● Instructions for the task
Scan each line of the records for the word "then" and extract the ones that have it.

──────── Records

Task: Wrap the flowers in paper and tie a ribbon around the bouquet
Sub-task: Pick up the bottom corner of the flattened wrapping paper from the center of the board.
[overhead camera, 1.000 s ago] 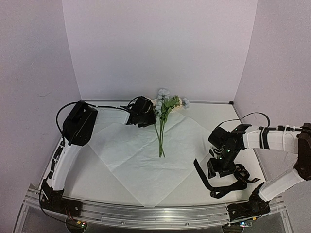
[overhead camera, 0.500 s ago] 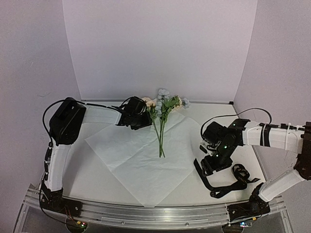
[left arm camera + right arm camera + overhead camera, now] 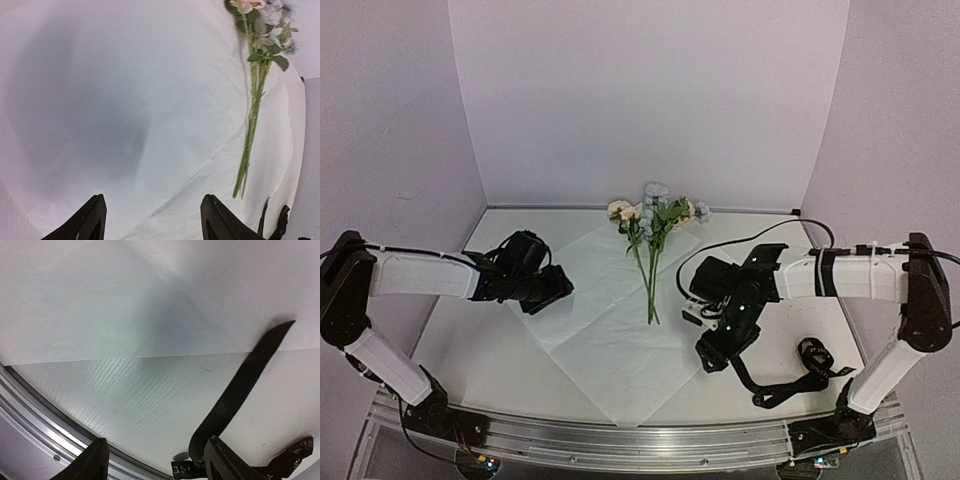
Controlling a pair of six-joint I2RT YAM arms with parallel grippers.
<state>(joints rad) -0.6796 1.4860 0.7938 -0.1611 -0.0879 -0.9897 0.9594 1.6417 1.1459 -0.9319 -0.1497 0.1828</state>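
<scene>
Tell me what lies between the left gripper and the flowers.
Only the paper, bare, lies between the left gripper and the flowers; the left wrist view shows it.

We see the flowers [image 3: 655, 215] with peach-pink and pale blue-grey blooms, green leaves and thin green stems. The paper [image 3: 610, 330] is plain white and faintly see-through. The table [image 3: 490, 350] is off-white, and the right wrist view shows fine ribbed stripes on it. The ribbon [image 3: 240, 385] is black with small pale lettering. The left gripper [image 3: 558, 290] and right gripper [image 3: 712, 355] are black. The left arm [image 3: 420, 275] and right arm [image 3: 850, 275] are white with black joints. The walls [image 3: 650, 100] are pale lilac and the rail [image 3: 620, 437] is silver.
</scene>
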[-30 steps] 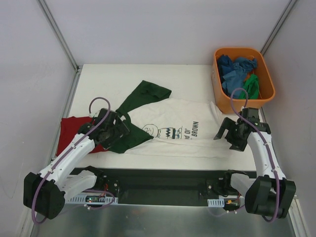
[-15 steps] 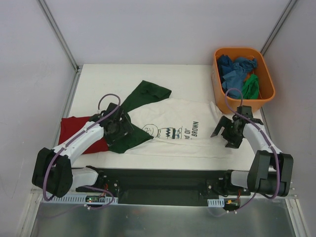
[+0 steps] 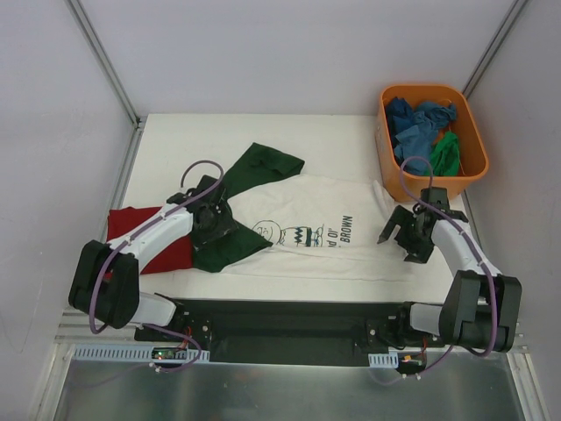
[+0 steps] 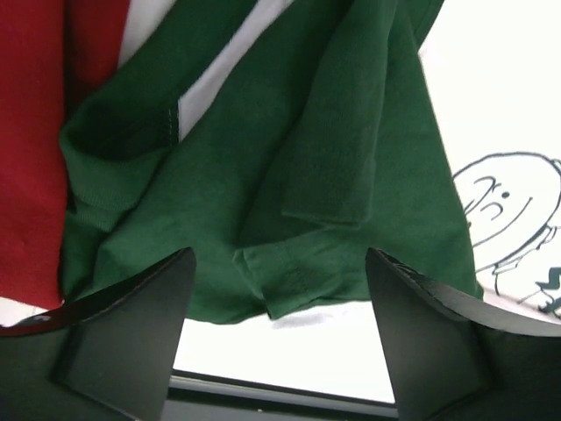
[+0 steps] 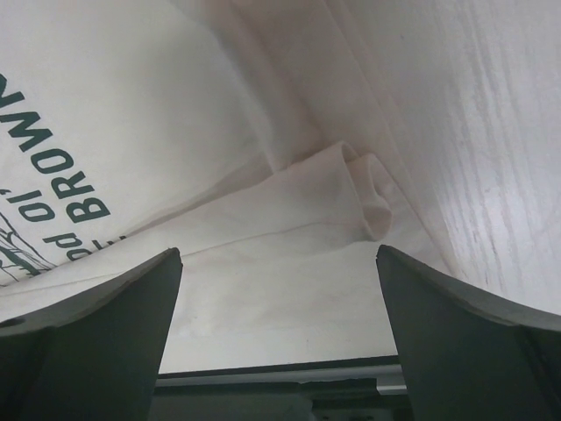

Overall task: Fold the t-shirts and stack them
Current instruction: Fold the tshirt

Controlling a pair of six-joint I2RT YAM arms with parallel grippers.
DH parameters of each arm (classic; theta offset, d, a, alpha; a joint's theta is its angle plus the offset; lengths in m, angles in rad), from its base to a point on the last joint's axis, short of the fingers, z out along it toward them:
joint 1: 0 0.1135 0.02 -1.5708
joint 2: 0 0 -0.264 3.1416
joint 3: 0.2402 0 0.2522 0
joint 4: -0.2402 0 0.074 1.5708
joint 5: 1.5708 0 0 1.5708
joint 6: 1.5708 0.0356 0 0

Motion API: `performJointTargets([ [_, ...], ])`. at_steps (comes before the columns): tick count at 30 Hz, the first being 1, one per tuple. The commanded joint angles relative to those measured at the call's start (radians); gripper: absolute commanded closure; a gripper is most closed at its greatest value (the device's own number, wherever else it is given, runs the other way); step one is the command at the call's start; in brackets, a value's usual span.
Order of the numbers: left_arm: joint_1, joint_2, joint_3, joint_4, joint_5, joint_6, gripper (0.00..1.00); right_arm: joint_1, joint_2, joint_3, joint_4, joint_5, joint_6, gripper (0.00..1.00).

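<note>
A white t-shirt [image 3: 316, 228] with dark green sleeves and a black cartoon print lies spread across the table's middle. One green sleeve [image 3: 259, 165] points to the back; the other [image 3: 230, 248] lies near the front left. A dark red t-shirt [image 3: 131, 230] lies at the left, partly under my left arm. My left gripper [image 3: 213, 230] is open over the near green sleeve [image 4: 289, 175], holding nothing. My right gripper [image 3: 396, 244] is open over the shirt's right hem [image 5: 289, 219], holding nothing.
An orange tub [image 3: 391, 167] at the back right holds blue [image 3: 415, 123] and green [image 3: 447, 151] shirts. The table's front edge [image 3: 307, 289] runs just below the white shirt. White walls enclose the table on three sides.
My left arm has swung up and right, bringing its open gripper over the near green sleeve. My right gripper has shifted slightly over the shirt's right hem. The shirts have not moved.
</note>
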Motion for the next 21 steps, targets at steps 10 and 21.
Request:
performJointTargets([
  [10, -0.008, 0.188, 0.15, 0.005, -0.037, 0.088, 0.69, 0.005, -0.109, 0.07, -0.13, 0.121, -0.03, 0.03],
  [21, -0.007, 0.102, 0.171, 0.008, -0.138, 0.09, 1.0, 0.039, -0.168, 0.072, -0.115, 0.055, -0.1, 0.02],
])
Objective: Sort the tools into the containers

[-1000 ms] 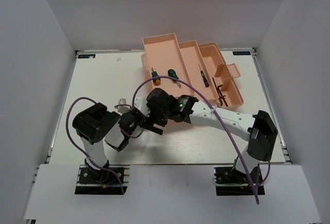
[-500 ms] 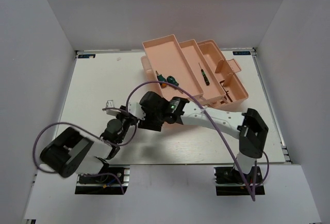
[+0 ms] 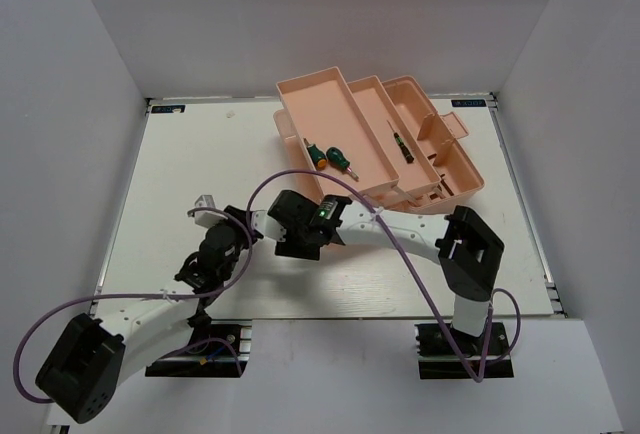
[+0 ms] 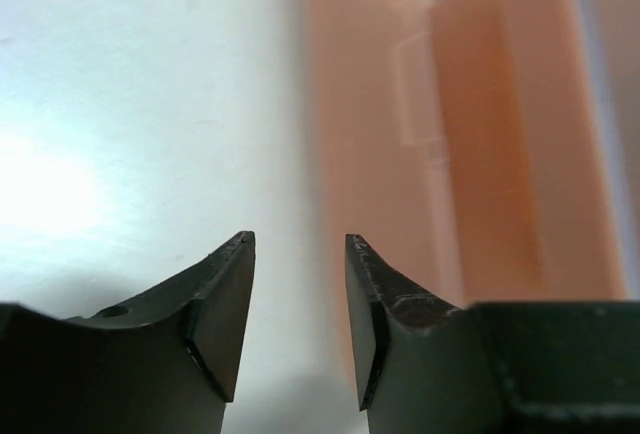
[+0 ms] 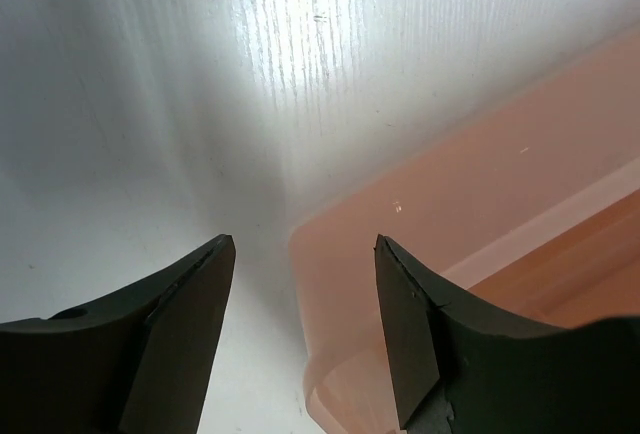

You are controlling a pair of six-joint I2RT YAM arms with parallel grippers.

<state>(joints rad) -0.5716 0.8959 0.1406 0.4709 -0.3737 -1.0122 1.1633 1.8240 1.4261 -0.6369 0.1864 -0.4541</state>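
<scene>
The peach-pink toolbox [image 3: 365, 129] lies open at the back right. Two stubby green-handled screwdrivers [image 3: 328, 156] lie side by side in its left tray. The thin black-and-green screwdriver [image 3: 402, 144] lies in the middle tray, and black hex keys [image 3: 443, 184] lie in the right part. The blue-handled screwdriver is out of view. My left gripper [image 3: 243, 222] [image 4: 298, 242] is open and empty over the table, left of the toolbox [image 4: 480, 134]. My right gripper [image 3: 288, 204] [image 5: 305, 242] is open and empty just in front of a toolbox corner [image 5: 470, 244].
White walls close in the white table [image 3: 200, 154] on three sides. A purple cable [image 3: 400, 244] loops over the right arm, and another [image 3: 40, 339] trails from the left arm. The two wrists sit close together near the table's front middle.
The left arm has unfolded and swung down to the lower left. The right arm has drawn in. The toolbox has turned slightly and the two green screwdrivers have slid together inside it.
</scene>
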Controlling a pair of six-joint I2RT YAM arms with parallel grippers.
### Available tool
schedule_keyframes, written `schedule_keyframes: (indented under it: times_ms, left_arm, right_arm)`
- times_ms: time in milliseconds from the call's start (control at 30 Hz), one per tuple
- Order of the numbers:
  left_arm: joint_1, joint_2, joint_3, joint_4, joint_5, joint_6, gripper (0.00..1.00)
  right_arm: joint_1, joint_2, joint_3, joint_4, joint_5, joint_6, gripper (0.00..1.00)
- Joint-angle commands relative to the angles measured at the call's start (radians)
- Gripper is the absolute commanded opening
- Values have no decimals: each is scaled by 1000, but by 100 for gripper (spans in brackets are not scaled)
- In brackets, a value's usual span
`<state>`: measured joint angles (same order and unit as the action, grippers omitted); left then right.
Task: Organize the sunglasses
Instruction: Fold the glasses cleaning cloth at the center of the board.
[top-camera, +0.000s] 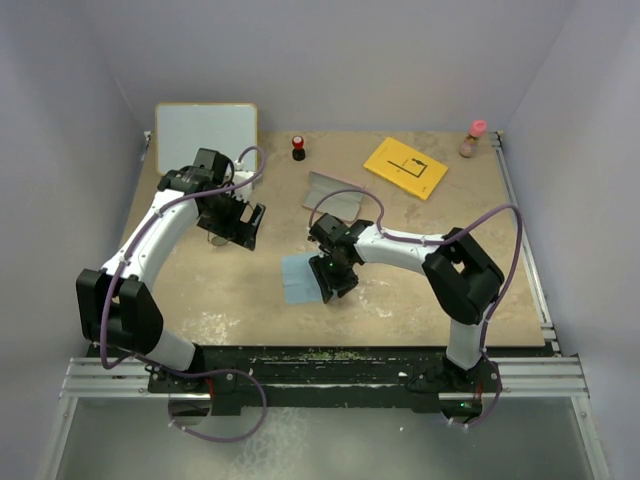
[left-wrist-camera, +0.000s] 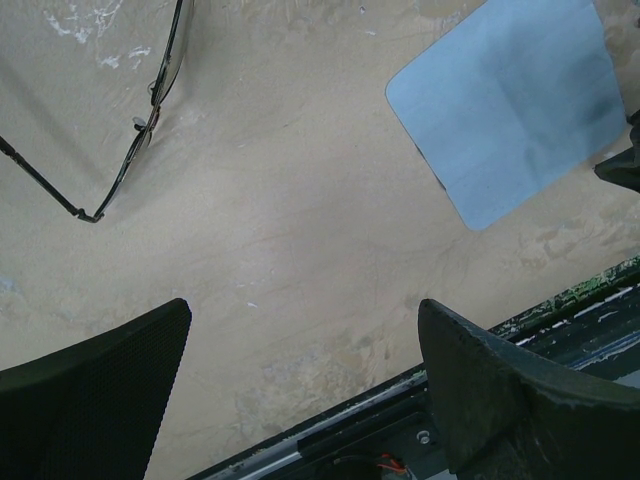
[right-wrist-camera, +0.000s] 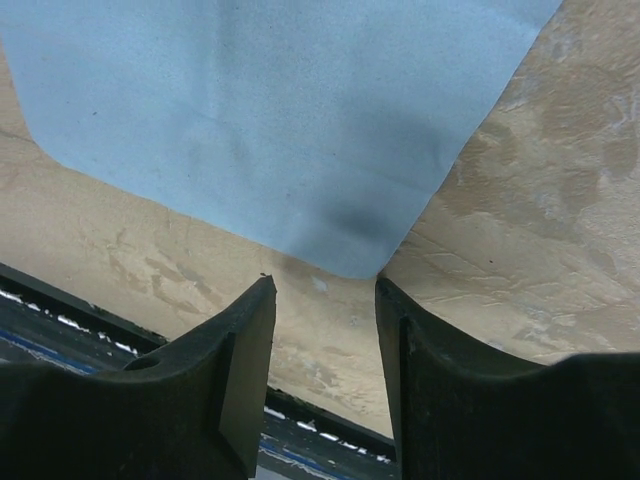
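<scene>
Tan, scuffed tabletop (top-camera: 400, 300) sits inside a white-walled booth, with 2 arms reaching over it from the near edge.

The left gripper (left-wrist-camera: 300, 390) hovers above bare table with its 2 black fingers (left-wrist-camera: 95, 395) spread wide and nothing between them. Ahead of it and to its left in the wrist view lie the sunglasses (left-wrist-camera: 150, 112), resting flat on the table. Their thin black wire frame runs down from the top edge, and 1 arm stretches off toward the left edge. They are clear of both fingers and touched by neither. From above the left wrist covers that spot, and I cannot make the sunglasses out there.

The right gripper (right-wrist-camera: 325, 350) is low over the table with its jaws parted by a narrow gap, gripping nothing. The rounded corner of the light blue cloth (right-wrist-camera: 270, 110) lies flat just in front of that gap, not between the fingers. In the overhead view the cloth is near the table's middle, and the right gripper stands over its right edge.

Farther back, a pink case (top-camera: 330, 190) lies behind the right gripper. A yellow booklet (top-camera: 405, 167) is to its right, and a white board (top-camera: 205, 130) stands at the back left. Along the rear edge are a small red-topped black object (top-camera: 298, 148) and, in the right corner, a pink-capped bottle (top-camera: 474, 138)
</scene>
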<state>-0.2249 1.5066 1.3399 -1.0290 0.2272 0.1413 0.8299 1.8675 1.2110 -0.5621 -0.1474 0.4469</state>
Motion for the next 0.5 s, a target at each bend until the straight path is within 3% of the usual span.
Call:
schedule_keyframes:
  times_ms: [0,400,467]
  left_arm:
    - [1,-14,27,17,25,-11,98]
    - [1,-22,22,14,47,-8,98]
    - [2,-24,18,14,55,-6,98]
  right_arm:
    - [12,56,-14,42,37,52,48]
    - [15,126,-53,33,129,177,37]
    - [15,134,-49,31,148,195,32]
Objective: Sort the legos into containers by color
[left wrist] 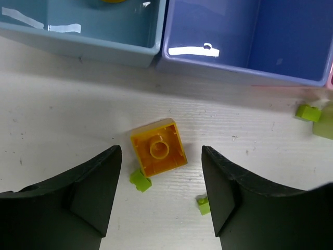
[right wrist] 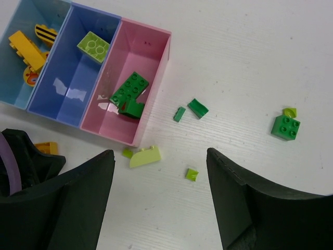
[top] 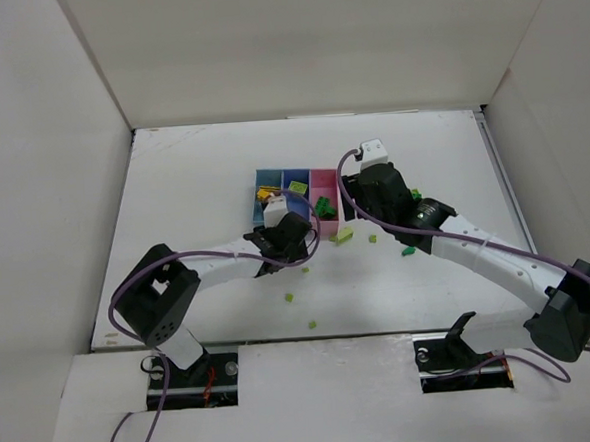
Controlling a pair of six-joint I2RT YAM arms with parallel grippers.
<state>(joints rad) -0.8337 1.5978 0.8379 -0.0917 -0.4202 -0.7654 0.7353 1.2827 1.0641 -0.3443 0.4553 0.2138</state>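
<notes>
The containers (right wrist: 152, 78) stand in a row: the light blue bin (right wrist: 15, 78) holds yellow legos (right wrist: 23, 49), the periwinkle one (right wrist: 62, 99) a lime brick (right wrist: 93, 47), the pink one a dark green brick (right wrist: 129, 94). My left gripper (left wrist: 160, 156) is open, low over the table in front of the bins, with an upside-down yellow-orange brick (left wrist: 156, 151) lying between its fingers, untouched. Two tiny lime pieces (left wrist: 140, 180) lie by it. My right gripper (right wrist: 159, 153) is open above a lime sloped piece (right wrist: 144, 155) next to the pink bin.
Loose dark green pieces (right wrist: 197, 108) and a dark green square brick (right wrist: 285, 127) lie right of the pink bin. Small lime bits (top: 289, 297) sit nearer the arm bases. White walls enclose the table (top: 193, 187) on three sides.
</notes>
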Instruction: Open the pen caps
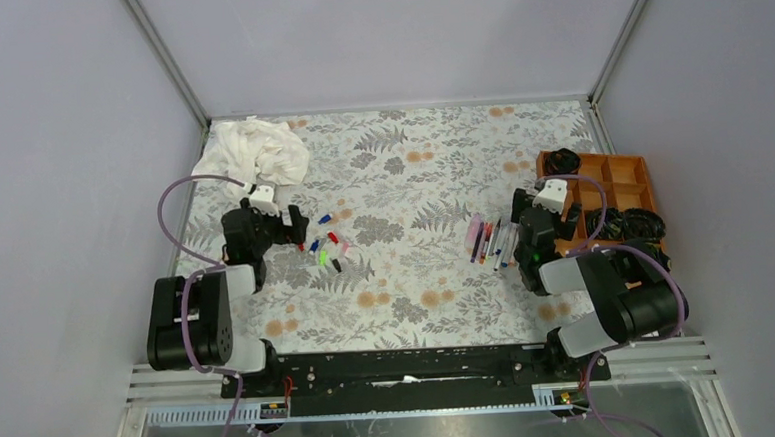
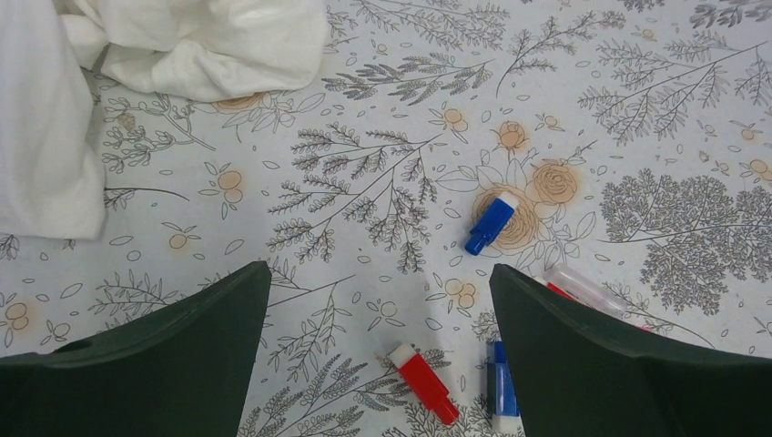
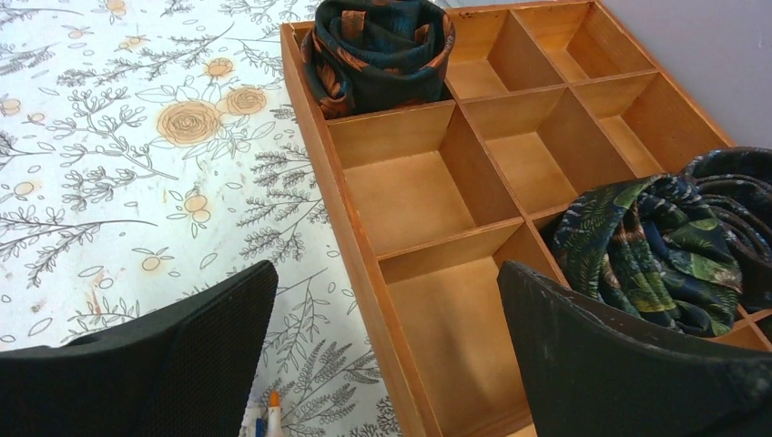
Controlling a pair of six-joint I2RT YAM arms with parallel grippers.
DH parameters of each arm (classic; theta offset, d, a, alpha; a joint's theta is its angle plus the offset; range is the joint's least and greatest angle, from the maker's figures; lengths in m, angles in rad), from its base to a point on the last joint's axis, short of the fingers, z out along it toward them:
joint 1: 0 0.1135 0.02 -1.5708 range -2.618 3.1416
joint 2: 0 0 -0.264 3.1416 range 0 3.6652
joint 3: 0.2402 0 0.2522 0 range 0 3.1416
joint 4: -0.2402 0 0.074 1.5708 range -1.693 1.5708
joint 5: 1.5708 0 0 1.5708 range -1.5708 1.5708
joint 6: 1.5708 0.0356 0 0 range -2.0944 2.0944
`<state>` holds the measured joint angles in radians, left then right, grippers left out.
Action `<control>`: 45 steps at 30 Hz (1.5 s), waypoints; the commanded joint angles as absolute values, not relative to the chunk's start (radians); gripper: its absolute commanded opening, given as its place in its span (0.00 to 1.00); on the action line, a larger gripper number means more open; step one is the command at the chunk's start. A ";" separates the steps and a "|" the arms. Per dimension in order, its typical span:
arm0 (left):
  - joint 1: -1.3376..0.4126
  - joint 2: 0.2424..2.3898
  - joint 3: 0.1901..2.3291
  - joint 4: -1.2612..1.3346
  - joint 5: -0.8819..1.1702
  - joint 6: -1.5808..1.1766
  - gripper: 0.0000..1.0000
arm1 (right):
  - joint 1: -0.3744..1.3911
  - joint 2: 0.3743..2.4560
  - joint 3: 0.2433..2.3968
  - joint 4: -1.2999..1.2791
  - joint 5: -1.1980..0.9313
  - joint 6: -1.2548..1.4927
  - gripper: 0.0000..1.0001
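Several loose pen caps [image 1: 329, 246] in blue, red, green and black lie left of centre on the floral cloth. In the left wrist view a blue cap [image 2: 490, 224], a red cap [image 2: 424, 382] and another blue cap [image 2: 501, 393] show, with a clear red-tipped piece [image 2: 583, 289] beside the right finger. My left gripper [image 1: 299, 225] [image 2: 378, 309] is open and empty just left of the caps. The pens [image 1: 491, 241] lie in a row right of centre. My right gripper [image 1: 527, 233] [image 3: 382, 309] is open and empty beside them; an orange pen tip [image 3: 272, 399] shows below it.
A crumpled white cloth [image 1: 252, 151] [image 2: 137, 55] lies at the back left. A wooden compartment tray [image 1: 612, 182] [image 3: 364, 264] holding rolled dark patterned fabric [image 3: 378, 45] [image 3: 665, 246] stands at the right edge, under the right gripper.
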<state>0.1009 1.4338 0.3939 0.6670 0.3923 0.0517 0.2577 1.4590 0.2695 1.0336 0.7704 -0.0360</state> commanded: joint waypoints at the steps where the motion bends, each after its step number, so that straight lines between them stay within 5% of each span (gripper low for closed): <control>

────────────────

● Response to the task
`<state>`: measured joint angles (same order and unit as the action, grippers omitted); left then right.
`<state>` holds the measured joint angles in radians, left then right, grippers left out.

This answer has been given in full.